Secondly, along the same idea, I have a file with a large number of
stocks. They are all mixed in (the file is in chronological order).
Is there an sql type 'group by' command that lets me see moving
averages for each stock?
Third, if I'm able to get moving average for each stock in the list,
can I plot all of them in one command (I guess this technique is
called "small multiples" in charting vernacular). Obviously I will
only have 20 or 30 stocks.
Thanks
if I understood you correctly, try the following code:
data = Sort[({#1, Sqrt[#1] + Sin[#1]} & ) /@ RandomReal[{0, 100},
{100}]];
ListPlot[data, Joined -> True]
IntervalMovingAverage[dat_List, width_, index_: 1] :=
If[index =!= 1, Sort, Identity][
Mean /@
Function[pos, Select[dat, pos[[index]] <= #1[[index]] <=
pos[[index]] + width & ]] /@ dat]
ListPlot[IntervalMovingAverage[data, 5], Joined -> True]
ListPlot[IntervalMovingAverage[data, 20], Joined -> True]
ListPlot[IntervalMovingAverage[data, 3, 2], Joined -> True]
hope this helps,
Peter
falcon schrieb:
In[1]:= data =
Sort[({#1, Sqrt[#1] + Sin[Pi*#1]} & ) /@ RandomReal[{0, 100},
{1000}]];
In[2]:= IntervalMovingAverage[dat_List, width_, index_: 1] :=
If[index =!= 1, Sort, Identity][
Mean /@
Function[pos, Select[dat, pos[[index]] <= #1[[index]] <=
pos[[index]] + width & ]] /@ dat]
In[3]:= ima[dat_, width_] := Mean /@ Block[{lst = dat, k},
Reap[While[Length[lst] > 0,
Sow[Take[lst, k = 1; While[k <= Length[lst] &&
lst[[k, 1]] - lst[[1, 1]] <= width, k++];
k - 1]];
lst = Rest[lst]]][[2, 1]]]
In[4]:= (tst = (Timing[#1[data, 5]] & ) /@ {IntervalMovingAverage,
ima})[[All, 1]]
Out[4]= {5.736359, 0.32802100000000056}
In[5]:= SameQ[tst[[All, 2]]]
Out[5]= True
Peter
falcon schrieb:
Interesting problem. Here's my take:
MovingTimeAverage::usage = "MovingTimeAverage[data, lag] takes a list
\
of {time, value} pairs and returns a list of {time, avg} pairs where \
avg is an average of the values computed from the window [time - lag,
time]. \
MovingTimeAverage assumes the data are sorted.";
MovingTimeAverage[data : {{_, _} ..}, lag_] :=
With[{lagindex = LagIndexCompiled[data[[All, 1]], lag]},
Table[{data[[i, 1]], Mean[data[[lagindex[[i]] ;; i, 2]]]},
{i, Length[data]}]
]
LagIndexCompiled =
Compile[{{time, _Real, 1}, {lag, _Real, 0}},
Module[{j = 1},
Table[While[time[[i]] - time[[j]] > lag, j++]; j,
{i, Length[time]}]
]];
ndraws = 10^4;
times = Accumulate[RandomReal[ExponentialDistribution[5], ndraws]];
values = Accumulate[RandomReal[NormalDistribution[], ndraws]];
data = Transpose[{times, values}];
ma = MovingTimeAverage[data, 5]; // Timing
ListLinePlot[{data, ma}]
On my laptop, it takes about .1 second to compute the moving average.

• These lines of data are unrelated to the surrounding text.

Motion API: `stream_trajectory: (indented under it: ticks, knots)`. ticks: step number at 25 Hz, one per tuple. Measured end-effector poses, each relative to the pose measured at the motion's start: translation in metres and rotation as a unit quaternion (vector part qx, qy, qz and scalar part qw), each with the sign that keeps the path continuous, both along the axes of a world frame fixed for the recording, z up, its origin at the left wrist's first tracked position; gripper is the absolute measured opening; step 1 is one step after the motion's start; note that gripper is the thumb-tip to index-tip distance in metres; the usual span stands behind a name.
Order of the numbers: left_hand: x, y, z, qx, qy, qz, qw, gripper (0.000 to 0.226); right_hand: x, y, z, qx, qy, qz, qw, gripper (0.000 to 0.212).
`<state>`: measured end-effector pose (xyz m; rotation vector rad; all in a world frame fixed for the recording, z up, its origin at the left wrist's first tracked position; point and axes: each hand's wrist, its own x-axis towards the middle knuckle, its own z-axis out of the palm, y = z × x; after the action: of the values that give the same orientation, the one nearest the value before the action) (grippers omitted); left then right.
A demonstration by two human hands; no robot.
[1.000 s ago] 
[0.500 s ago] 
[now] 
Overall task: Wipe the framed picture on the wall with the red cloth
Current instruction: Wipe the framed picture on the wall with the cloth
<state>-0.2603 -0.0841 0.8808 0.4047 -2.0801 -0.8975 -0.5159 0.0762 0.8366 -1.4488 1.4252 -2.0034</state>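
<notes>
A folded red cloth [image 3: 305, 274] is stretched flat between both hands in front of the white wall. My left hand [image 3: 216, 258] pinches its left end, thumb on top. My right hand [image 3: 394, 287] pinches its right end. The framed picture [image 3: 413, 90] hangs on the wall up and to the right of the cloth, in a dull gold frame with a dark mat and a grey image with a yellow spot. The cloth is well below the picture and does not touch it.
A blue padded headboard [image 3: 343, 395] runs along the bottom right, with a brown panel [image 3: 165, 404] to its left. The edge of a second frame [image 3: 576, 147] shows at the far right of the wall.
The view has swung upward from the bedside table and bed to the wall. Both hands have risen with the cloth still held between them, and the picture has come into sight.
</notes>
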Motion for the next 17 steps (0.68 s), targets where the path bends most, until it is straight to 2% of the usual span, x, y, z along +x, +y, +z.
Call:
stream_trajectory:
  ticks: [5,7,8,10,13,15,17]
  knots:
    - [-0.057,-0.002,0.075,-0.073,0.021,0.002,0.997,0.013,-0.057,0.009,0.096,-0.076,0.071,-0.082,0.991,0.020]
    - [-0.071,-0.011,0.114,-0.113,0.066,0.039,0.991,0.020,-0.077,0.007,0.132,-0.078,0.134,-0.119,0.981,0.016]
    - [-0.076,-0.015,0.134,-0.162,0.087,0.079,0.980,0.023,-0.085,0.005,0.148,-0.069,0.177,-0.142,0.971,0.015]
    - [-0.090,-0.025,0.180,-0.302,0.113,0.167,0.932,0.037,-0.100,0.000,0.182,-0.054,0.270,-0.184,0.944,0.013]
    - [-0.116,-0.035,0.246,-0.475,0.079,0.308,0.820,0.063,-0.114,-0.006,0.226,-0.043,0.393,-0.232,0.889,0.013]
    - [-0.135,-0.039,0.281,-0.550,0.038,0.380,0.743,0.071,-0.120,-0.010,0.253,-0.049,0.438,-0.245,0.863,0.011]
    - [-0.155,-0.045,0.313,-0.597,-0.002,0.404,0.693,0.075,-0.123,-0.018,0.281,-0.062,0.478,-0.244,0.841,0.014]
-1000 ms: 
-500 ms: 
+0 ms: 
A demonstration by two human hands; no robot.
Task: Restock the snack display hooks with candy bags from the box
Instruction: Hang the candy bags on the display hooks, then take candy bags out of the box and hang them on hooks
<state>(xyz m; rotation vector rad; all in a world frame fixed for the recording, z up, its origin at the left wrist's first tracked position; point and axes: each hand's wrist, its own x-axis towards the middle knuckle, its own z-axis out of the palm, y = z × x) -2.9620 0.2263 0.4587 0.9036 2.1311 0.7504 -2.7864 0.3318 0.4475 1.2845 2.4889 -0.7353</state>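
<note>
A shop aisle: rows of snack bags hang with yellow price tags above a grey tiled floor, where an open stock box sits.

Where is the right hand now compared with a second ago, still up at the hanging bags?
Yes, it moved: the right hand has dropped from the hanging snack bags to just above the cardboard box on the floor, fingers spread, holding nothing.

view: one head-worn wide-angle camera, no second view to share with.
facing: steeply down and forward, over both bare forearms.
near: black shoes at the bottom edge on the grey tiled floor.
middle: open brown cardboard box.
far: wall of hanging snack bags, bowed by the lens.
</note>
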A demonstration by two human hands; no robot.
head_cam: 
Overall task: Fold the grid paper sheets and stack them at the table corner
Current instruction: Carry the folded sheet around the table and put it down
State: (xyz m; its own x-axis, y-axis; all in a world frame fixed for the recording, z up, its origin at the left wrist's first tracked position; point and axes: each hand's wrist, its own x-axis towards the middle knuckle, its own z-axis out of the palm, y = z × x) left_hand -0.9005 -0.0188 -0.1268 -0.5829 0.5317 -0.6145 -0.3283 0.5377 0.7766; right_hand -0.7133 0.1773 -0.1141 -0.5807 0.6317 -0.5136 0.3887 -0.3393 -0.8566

The key is to compute the position of where the window starts for each
observation (lagindex).
--Mark
Following up on my previous post, this version is faster:
MovingTimeAverage =
Compile[{{data, _Real, 2}, {lag, _Real, 0}},
Module[{j = 1},
Table[
While[data[[i, 1]] - data[[j, 1]] > lag, j++];
{data[[i, 1]], Mean[data[[j ;; i, 2]]]},
{i, Length[data]}]
]]
It didn't occur to me right away to put the two pieces together.
--Mark
In a private communication, Daniel Lichtblau sent me a yet faster
version. It uses of Accumulate[] as part of a faster way to compute
the mean, by differencing the accumulated values and avoiding the
repeated calls to Mean[].
MovingTimeAverage =
Compile[{{data, _Real, 2}, {lag, _Real, 0}},
Module[{
j = 1,
d2 = Prepend[Accumulate[data[[All, 2]]], 0]
},
Table[
While[data[[i, 1]] - data[[j, 1]] > lag, j++];
{data[[i, 1]], (d2[[i + 1]] - d2[[j]])/(i + 1 - j)},
{i, Length[data]}]
]]
--Mark